Your instructions - Nothing in the records should be changed in the copy, though the pictures must be left out.

---------- Data for this task ----------

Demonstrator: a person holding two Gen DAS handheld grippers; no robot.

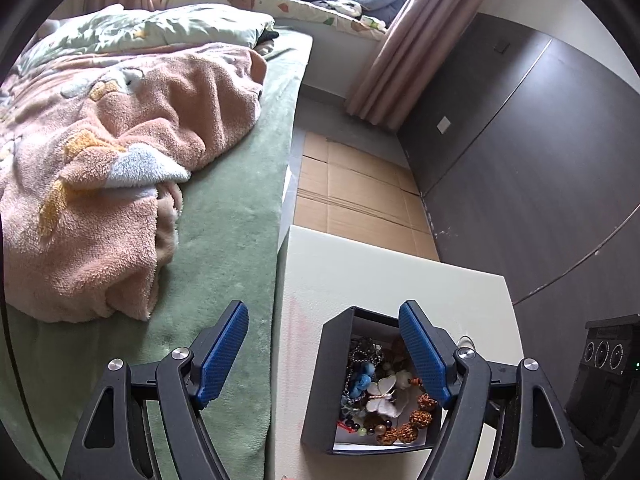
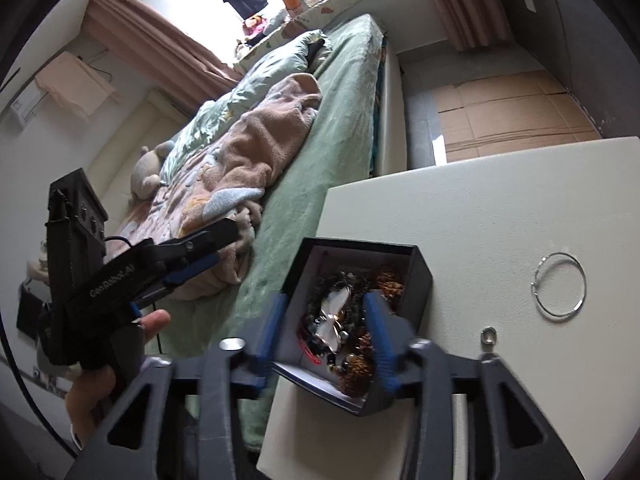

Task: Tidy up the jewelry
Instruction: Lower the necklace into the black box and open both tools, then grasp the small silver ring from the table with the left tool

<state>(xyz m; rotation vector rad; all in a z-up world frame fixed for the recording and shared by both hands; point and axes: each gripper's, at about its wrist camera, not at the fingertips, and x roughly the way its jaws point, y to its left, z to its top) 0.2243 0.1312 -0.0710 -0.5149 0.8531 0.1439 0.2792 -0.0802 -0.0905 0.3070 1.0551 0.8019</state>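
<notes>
Both the left gripper [image 1: 324, 354] and right gripper [image 2: 326, 334] stand wide, empty; the black box [image 2: 420, 276] overhangs the bench [image 2: 480, 208] edge lower centre, so a nudge could tip it.

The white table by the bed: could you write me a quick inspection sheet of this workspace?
Surface: white table, beside a green bed.
Job's things: black box full of jewelry; silver bangle and small ring lie loose on the table.
Clutter: pink blanket on the bed.
Grippers: left gripper open; right gripper open, blurred; both empty.
Cables: nothing seen on the table.
Surroundings: cardboard on the floor, curtains.
</notes>
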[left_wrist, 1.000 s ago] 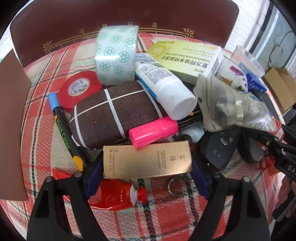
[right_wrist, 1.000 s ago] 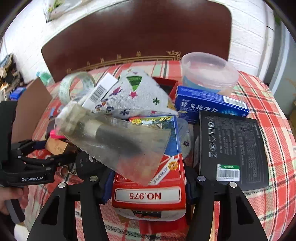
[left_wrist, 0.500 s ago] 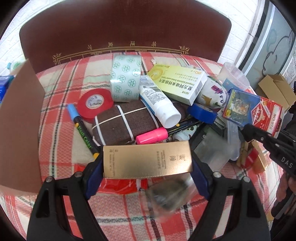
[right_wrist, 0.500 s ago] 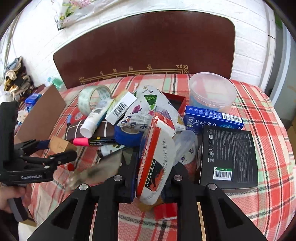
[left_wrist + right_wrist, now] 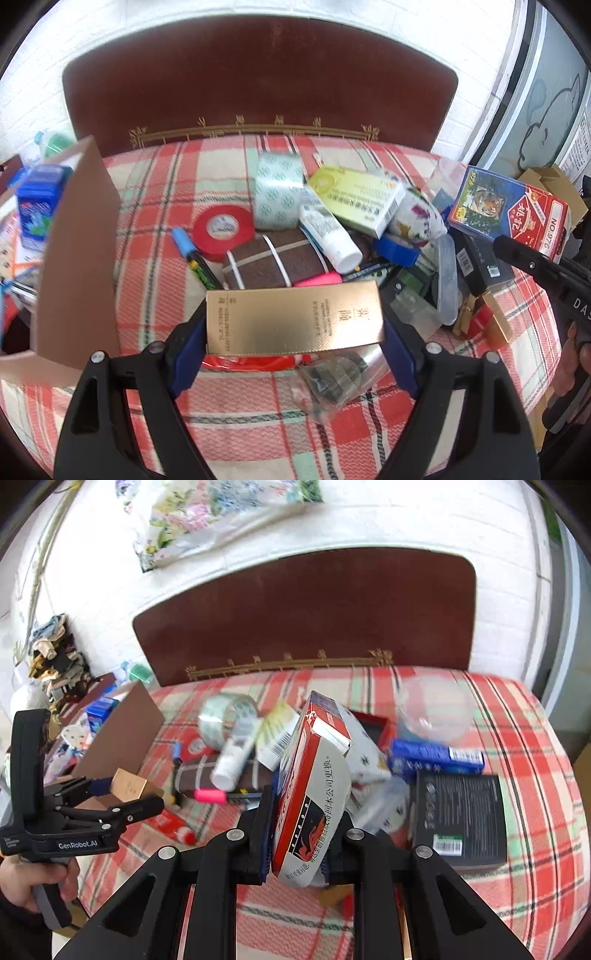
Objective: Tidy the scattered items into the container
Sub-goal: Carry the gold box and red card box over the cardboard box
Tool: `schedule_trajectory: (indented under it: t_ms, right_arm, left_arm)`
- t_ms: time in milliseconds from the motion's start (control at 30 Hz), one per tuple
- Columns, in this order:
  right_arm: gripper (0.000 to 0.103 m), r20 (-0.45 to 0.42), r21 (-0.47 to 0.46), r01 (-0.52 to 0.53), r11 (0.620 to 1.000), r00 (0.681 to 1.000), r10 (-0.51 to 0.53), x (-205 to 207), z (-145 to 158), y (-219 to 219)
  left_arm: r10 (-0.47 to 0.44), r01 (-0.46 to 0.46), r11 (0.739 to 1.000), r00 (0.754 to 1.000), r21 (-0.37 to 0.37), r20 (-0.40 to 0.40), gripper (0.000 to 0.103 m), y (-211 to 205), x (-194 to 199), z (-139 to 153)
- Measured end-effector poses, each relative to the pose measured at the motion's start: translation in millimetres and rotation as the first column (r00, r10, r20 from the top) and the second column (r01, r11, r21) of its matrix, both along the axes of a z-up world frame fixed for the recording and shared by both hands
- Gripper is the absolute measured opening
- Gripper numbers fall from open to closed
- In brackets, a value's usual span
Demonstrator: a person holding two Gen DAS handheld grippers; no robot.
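Note:
My left gripper (image 5: 293,325) is shut on a gold box (image 5: 293,319), held above the plaid tablecloth (image 5: 155,192); it also shows in the right wrist view (image 5: 127,784). My right gripper (image 5: 301,823) is shut on a red and white card box (image 5: 312,794), lifted clear of the pile; it appears at the right of the left wrist view (image 5: 509,218). The cardboard container (image 5: 77,243) stands open at the left edge of the table and holds a blue packet (image 5: 38,203).
Scattered items lie mid-table: patterned tape roll (image 5: 279,190), red tape (image 5: 223,229), white tube (image 5: 328,236), yellow-green box (image 5: 358,199), brown pouch (image 5: 273,264), black box (image 5: 460,812), blue box (image 5: 436,758), plastic tub (image 5: 434,707). A clear bag (image 5: 338,380) lies below my left gripper. A chair back (image 5: 258,85) stands behind.
Both grippers have risen and pulled back from the pile with their boxes. The clear bag slid off the card box and now lies on the cloth near the front edge.

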State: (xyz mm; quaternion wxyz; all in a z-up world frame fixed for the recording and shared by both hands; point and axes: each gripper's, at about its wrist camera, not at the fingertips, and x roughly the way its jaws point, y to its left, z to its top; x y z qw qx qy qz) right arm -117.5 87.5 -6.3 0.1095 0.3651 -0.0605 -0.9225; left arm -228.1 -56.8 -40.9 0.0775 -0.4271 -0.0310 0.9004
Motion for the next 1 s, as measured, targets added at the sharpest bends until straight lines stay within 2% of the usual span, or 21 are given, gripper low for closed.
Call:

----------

The answer -
Demonstrator: a person holding two Gen DAS handheld grippers; no robot.


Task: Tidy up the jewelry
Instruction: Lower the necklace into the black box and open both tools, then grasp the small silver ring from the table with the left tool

<state>(xyz m; rotation vector rad; all in a z-up world frame fixed for the recording and shared by both hands; point and axes: each gripper's, at about its wrist camera, not at the fingertips, and x roughly the way its jaws point, y to its left, z to its top) 0.2243 0.1312 -0.0710 -0.5149 0.8531 0.1439 0.2792 -0.0802 -0.0905 0.3070 1.0551 0.8019</state>
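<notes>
Both the left gripper [image 1: 324, 354] and right gripper [image 2: 326, 334] stand wide, empty; the black box [image 2: 420, 276] overhangs the bench [image 2: 480, 208] edge lower centre, so a nudge could tip it.

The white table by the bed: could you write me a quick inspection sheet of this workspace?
Surface: white table, beside a green bed.
Job's things: black box full of jewelry; silver bangle and small ring lie loose on the table.
Clutter: pink blanket on the bed.
Grippers: left gripper open; right gripper open, blurred; both empty.
Cables: nothing seen on the table.
Surroundings: cardboard on the floor, curtains.
</notes>
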[left_wrist, 1.000 s ago] 
[right_wrist, 1.000 s ago] 
[left_wrist, 0.500 s ago] 
[right_wrist, 0.500 s ago] 
[left_wrist + right_wrist, now] 
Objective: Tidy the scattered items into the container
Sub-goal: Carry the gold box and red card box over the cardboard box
Tool: `schedule_trajectory: (indented under it: t_ms, right_arm, left_arm)`
- t_ms: time in milliseconds from the motion's start (control at 30 Hz), one per tuple
- Columns, in this order:
  right_arm: gripper (0.000 to 0.103 m), r20 (-0.45 to 0.42), r21 (-0.47 to 0.46), r01 (-0.52 to 0.53), r11 (0.620 to 1.000), r00 (0.681 to 1.000), r10 (-0.51 to 0.53), x (-205 to 207), z (-145 to 158), y (-219 to 219)
  left_arm: r10 (-0.47 to 0.44), r01 (-0.46 to 0.46), r11 (0.739 to 1.000), r00 (0.754 to 1.000), r21 (-0.37 to 0.37), r20 (-0.40 to 0.40), gripper (0.000 to 0.103 m), y (-211 to 205), x (-194 to 199), z (-139 to 153)
- Measured end-effector poses, each relative to the pose measured at the motion's start: translation in millimetres and rotation as the first column (r00, r10, r20 from the top) and the second column (r01, r11, r21) of its matrix, both along the axes of a z-up world frame fixed for the recording and shared by both hands
- Gripper is the absolute measured opening
- Gripper numbers fall from open to closed
- In brackets, a value's usual span
Demonstrator: a person holding two Gen DAS handheld grippers; no robot.
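Note:
My left gripper (image 5: 293,325) is shut on a gold box (image 5: 293,319), held above the plaid tablecloth (image 5: 155,192); it also shows in the right wrist view (image 5: 127,784). My right gripper (image 5: 301,823) is shut on a red and white card box (image 5: 312,794), lifted clear of the pile; it appears at the right of the left wrist view (image 5: 509,218). The cardboard container (image 5: 77,243) stands open at the left edge of the table and holds a blue packet (image 5: 38,203).
Scattered items lie mid-table: patterned tape roll (image 5: 279,190), red tape (image 5: 223,229), white tube (image 5: 328,236), yellow-green box (image 5: 358,199), brown pouch (image 5: 273,264), black box (image 5: 460,812), blue box (image 5: 436,758), plastic tub (image 5: 434,707). A clear bag (image 5: 338,380) lies below my left gripper. A chair back (image 5: 258,85) stands behind.
Both grippers have risen and pulled back from the pile with their boxes. The clear bag slid off the card box and now lies on the cloth near the front edge.
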
State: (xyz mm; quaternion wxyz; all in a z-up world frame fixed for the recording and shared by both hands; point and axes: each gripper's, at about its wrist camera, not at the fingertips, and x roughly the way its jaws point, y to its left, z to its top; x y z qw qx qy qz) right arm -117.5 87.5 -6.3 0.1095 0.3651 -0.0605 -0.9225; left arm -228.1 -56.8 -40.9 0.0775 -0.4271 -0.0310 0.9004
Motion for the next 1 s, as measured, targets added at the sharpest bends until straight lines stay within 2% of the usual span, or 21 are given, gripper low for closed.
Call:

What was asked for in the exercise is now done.